When he got to college, Randall was there, in his weight class.

“I thought, ‘Oh shoot, Lucas Randall is in my weight class. I’ve never beaten him.’ I wrestled him one time in a challenge match and beat him 5-3. A lot of those guys just peak, and they peak at the wrong time.

“I beat him 8-0 in a four-minute fun match we held outside at the end of the year. He never came back.”

Cowger made the starting lineup for the Raiders as a freshman and finished second in the NAIA regionals. Then, in his first match of the national tournament, he upset the No. 1-ranked wrestler in the country.

“What he did is he took the opportunities presented to him and he took advantage of them,” Thorpe said. “He’s one of the hardest workers I’ve ever coached. He didn’t just grow as a wrestler. He grew in all facets of his life. Student, person, coach.

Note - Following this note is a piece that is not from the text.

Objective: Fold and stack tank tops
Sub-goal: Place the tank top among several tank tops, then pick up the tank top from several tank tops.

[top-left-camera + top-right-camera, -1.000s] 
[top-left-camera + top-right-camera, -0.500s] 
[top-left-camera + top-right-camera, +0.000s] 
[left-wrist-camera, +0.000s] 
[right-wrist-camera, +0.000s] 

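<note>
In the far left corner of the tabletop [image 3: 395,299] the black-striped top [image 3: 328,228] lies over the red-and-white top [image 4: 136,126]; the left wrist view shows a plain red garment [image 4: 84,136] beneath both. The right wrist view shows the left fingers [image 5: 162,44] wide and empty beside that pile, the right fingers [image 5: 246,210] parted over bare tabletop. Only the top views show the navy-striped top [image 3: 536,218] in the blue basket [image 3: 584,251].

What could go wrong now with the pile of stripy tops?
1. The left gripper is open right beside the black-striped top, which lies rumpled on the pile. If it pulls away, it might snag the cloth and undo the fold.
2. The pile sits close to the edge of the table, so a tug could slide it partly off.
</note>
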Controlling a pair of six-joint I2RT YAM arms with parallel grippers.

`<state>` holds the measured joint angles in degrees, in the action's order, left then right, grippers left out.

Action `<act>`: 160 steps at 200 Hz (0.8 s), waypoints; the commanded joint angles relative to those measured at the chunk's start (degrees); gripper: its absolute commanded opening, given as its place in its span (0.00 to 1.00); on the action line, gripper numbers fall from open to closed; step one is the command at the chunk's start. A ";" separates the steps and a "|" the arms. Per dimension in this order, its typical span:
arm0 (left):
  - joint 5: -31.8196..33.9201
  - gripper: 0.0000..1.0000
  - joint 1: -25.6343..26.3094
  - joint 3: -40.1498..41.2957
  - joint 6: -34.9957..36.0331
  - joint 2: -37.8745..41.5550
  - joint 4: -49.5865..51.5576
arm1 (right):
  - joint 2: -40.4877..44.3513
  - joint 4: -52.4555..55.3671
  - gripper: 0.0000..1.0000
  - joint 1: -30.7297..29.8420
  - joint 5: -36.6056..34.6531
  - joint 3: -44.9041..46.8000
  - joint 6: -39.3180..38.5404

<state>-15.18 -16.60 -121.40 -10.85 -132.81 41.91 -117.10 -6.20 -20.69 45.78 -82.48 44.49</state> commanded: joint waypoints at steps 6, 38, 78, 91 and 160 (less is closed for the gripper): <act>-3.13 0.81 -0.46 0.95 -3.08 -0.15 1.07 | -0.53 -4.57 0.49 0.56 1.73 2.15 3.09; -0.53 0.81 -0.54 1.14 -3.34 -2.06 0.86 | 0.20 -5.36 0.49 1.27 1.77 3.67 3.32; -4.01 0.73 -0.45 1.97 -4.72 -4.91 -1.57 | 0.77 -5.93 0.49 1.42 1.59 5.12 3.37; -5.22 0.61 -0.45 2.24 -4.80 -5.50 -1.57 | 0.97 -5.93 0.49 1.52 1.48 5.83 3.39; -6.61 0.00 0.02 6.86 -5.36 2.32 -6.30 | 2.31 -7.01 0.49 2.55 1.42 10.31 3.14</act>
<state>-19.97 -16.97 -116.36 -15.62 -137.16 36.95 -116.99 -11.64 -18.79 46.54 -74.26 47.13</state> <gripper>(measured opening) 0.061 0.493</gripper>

“His development came in all facets. He became more coachable. What he’s doing is he’s taken advantage of opportunities to make himself a better all-around athlete, an all-around person.”

Cowger, who is graduating with a degree in physical education and engaged to be married, is ready for the “next chapter,” Thorpe said.

Cowger will begin work on a master’s degree in the fall.

“He’s done competing. Now he gets to start giving back,” Thorpe said.

Ritchey said he grabbed Cowger for his staff because, “one, he’s passionate about the sport, and two, he knows about what we do. And he has a great personality for coaching.”

All that experience at the national tournament, where the Raiders have won two of their five championships in Ritchey’s 23 years as head coach, doesn’t exactly hurt either, he said.

“He’s just one of those guys I think will be a great coach. He’s a great person to have on your staff.

“Obviously, he’s very young. I’m getting old. I want to find somebody to pour my knowledge into. I want to pass on the things I know and he’s coachable.

“He’s been coachable this whole time and I’m excited to invest in him. We’ll see where it’s at when I’m done and where he’s at then.

“He does the little extra. That’s the difference.”